In the case of Kaisahan ng Manggagawang Pilipino vs. Trajano, 201 SCRA 453 (1991), penned by Chief Justice Andres R. Narvasa, the factual milieu of which is similar to this case, this Court allowed the holding of a certification election and ruled that the one year period known as the "certification year" has long since expired. We also ruled, that:

  "xxx prior to the filing of the petition for election in this case, there was no such 'bargaining deadlock xx (which) had been submitted to conciliation or arbitration or had become the subject of a valid notice of strike or lockout.' To be sure, there are in the record assertions by NAFLU that its attempts to bring VIRON to the negotiation table had been unsuccessful because of the latter's recalcitrance, and unfulfilled promises to bargain collectively; but there is no proof that it had taken any action to legally coerce VIRON to comply with its statutory duty to bargain collectively. It could have charged VIRON with unfair labor practice; but it did not. It could have gone on a legitimate strike in protest against VIRON's refusal to bargain collectively and compel it to do so; but it did not. There are assertions by NAFLU, too, that its attempts to bargain collectively had been delayed by continuing challenges to the resolution pronouncing it the sole bargaining representative in VIRON; but there is no adequate substantiation thereof , or of how it did in fact prevent initiation of the bargaining process between it and VIRON."[24]
Although the statements pertinent to this case are merely obiter, still the fact remains that in the Kaisahan case, NAFLU was counselled by this Court on the steps that it should have undertaken to protect its interest, but which it failed to do so.

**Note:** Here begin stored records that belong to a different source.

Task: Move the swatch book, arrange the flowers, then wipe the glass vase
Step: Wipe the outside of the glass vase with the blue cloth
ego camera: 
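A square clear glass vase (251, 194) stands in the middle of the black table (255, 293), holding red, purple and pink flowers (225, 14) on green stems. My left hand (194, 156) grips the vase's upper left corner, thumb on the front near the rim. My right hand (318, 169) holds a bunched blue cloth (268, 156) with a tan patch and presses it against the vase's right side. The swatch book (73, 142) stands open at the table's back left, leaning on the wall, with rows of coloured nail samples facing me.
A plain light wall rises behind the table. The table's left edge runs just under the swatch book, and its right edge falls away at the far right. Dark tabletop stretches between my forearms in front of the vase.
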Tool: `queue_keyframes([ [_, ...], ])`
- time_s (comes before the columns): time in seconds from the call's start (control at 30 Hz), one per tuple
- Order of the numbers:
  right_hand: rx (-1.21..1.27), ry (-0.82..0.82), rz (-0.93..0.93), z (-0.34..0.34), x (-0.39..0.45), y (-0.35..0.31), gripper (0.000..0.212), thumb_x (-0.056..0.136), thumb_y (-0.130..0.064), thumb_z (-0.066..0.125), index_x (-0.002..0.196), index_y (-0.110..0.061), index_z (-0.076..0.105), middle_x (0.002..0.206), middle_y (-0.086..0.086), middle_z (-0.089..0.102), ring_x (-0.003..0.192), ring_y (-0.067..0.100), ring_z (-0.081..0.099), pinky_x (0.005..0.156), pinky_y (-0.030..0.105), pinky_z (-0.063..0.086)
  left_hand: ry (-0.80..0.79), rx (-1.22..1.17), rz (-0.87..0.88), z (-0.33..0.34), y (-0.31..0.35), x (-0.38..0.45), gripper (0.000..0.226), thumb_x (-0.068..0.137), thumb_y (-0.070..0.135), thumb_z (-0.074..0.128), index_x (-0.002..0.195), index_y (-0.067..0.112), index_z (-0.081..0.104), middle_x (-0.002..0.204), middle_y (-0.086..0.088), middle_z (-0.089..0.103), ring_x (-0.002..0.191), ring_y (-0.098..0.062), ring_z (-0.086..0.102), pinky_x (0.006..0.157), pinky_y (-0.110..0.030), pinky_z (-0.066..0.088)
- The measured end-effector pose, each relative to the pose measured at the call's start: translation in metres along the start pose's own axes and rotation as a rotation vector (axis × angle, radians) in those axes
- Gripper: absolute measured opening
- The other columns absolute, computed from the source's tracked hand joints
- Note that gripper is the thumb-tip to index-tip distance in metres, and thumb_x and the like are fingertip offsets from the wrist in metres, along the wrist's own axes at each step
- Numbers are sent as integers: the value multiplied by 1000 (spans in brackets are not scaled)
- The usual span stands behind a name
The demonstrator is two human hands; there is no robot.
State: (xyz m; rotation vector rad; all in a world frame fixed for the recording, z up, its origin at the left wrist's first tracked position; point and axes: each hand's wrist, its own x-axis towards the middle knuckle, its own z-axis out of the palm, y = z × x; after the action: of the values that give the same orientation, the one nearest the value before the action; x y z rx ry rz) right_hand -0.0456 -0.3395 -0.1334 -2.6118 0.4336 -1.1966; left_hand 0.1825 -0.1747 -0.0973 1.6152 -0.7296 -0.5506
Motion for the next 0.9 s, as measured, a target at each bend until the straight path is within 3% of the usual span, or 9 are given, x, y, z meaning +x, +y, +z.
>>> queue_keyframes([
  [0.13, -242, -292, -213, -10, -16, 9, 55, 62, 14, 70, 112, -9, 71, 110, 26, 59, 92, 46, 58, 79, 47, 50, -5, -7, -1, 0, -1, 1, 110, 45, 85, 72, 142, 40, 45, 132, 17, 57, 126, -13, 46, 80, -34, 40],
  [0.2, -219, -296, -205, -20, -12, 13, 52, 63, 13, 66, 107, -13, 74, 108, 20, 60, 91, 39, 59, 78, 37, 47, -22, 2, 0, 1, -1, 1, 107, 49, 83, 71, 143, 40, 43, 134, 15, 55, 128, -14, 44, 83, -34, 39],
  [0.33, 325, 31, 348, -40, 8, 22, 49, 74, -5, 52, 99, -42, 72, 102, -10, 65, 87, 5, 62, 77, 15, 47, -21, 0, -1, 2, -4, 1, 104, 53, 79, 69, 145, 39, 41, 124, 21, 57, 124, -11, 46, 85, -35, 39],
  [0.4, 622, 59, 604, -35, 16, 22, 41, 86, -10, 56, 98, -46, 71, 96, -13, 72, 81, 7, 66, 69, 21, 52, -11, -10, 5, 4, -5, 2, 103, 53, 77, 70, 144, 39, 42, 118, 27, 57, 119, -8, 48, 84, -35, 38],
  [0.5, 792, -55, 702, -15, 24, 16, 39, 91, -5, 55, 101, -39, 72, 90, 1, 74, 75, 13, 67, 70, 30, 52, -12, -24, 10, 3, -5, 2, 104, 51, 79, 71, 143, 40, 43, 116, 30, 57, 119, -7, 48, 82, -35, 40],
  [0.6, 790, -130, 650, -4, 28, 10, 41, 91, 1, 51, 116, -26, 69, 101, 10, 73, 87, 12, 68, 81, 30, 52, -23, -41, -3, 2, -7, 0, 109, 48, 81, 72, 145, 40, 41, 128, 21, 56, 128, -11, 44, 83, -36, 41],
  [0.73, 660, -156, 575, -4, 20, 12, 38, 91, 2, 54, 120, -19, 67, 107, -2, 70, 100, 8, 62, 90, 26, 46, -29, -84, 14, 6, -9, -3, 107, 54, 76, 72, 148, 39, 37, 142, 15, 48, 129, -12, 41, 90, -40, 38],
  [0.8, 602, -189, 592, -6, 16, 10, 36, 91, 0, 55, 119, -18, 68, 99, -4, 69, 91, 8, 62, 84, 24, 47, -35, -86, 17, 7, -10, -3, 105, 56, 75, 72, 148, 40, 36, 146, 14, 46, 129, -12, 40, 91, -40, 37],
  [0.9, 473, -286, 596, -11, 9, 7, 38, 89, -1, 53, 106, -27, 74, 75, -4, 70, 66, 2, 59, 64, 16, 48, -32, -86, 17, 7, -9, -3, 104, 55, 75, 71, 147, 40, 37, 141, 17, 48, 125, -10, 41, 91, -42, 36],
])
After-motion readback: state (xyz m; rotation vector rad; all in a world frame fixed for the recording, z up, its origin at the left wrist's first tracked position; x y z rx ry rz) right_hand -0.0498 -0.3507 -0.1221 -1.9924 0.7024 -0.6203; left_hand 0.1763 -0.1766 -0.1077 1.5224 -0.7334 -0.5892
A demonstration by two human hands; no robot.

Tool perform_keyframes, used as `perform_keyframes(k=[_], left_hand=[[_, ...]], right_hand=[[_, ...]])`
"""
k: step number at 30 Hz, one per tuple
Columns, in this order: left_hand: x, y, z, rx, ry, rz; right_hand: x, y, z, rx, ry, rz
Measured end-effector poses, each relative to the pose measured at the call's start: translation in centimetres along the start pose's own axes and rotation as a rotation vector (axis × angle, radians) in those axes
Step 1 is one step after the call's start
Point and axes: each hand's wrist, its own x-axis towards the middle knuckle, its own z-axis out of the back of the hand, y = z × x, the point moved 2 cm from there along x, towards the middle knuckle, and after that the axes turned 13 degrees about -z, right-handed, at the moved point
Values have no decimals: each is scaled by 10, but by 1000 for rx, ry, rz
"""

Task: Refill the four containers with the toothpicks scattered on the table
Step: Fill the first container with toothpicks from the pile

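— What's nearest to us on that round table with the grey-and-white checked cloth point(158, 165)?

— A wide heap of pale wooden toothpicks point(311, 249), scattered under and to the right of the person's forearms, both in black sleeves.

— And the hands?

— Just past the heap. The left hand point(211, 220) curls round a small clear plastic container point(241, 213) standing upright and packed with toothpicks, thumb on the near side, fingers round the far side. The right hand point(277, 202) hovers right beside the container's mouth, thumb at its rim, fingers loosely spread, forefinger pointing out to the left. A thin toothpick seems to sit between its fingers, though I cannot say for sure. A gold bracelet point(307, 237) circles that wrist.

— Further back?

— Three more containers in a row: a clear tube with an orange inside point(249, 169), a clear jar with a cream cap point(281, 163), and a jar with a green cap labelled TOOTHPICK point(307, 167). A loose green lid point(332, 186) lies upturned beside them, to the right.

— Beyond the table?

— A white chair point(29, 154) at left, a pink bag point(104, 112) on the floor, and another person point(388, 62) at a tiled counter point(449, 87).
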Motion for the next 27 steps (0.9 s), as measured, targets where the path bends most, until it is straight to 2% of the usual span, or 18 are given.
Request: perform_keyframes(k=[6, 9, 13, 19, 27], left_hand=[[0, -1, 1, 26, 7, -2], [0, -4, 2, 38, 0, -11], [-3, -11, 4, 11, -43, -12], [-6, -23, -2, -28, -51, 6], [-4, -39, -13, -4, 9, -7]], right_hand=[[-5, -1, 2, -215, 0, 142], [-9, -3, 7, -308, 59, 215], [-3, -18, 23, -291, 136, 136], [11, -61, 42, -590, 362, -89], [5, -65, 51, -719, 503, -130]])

This is what is strikingly different between the Kaisahan case and the case at bench for in the latter case, there was proof that the certified bargaining agent, respondent union, had taken an action to legally coerce the employer to comply with its statutory duty to bargain collectively, i. e., charging the employer with unfair labor practice and conducting a strike in protest against the employer's refusal to bargain.[25] It is only just and equitable that the circumstances in this case should be considered as similar in nature to a "bargaining deadlock" when no certification election could be held. This is also to make sure that no floodgates will be opened for the circumvention of the law by unscrupulous employers to prevent any certified bargaining agent from negotiating a CBA. Thus, Section 3, Rule V, Book V of the Implement Rules should be interpreted liberally so as to include a circumstance, e. g. where a CBA could not be concluded due to the failure of one party to willingly perform its duty to bargain collectively.

The order for the hospital to bargain is based on its failure to bargain collectively with respondent union.

WHEREFORE, the Resolution dated November 18, 1994 of public respondent Laguesma is AFFIRMED and the instant petition is hereby DISMISSED.

SO ORDERED.
Padilla, Bellosillo, Vitug, and Kapunan, JJ., concur.


[1] NCR-00-M-9403-052.

[2] Rollo, pp. 145-153.

[3] Rollo, pp. 154-158.

[4] Rollo, pp. 164-169.

[5] Rollo, pp. 172-173.

[6] Rollo, pp. 174-176.

[7] Rollo, pp. 177-178.

[8] Rollo, pp. 199-203.

[9] Rollo, p. 281.

[10] Rollo, p. 282.

[11] Rollo, p. 283.

[12] Rollo, pp. 209-210.

[13] Rollo, pp. 26-31.

[14] Ibid.

[15] Rollo, pp. 71-77.

[16] Rollo, pp. 33-41.

[17] Ibid.

[18] Rollo, pp. 43-44.

[19] Rollo, p. 351.

[20] Rollo, p. 14.

[21] 213 SCRA 759 (1992).

[22] cf. Kiok Loy v. National Labor Relations Commission, 141 SCRA 179 (1987)

[23] Rollo, p. 40.

[24] Underlining Supplied.

[25] Kaisahan ng Manggagawang Pilipino v. Trajano, 201 SCRA 453 (1991).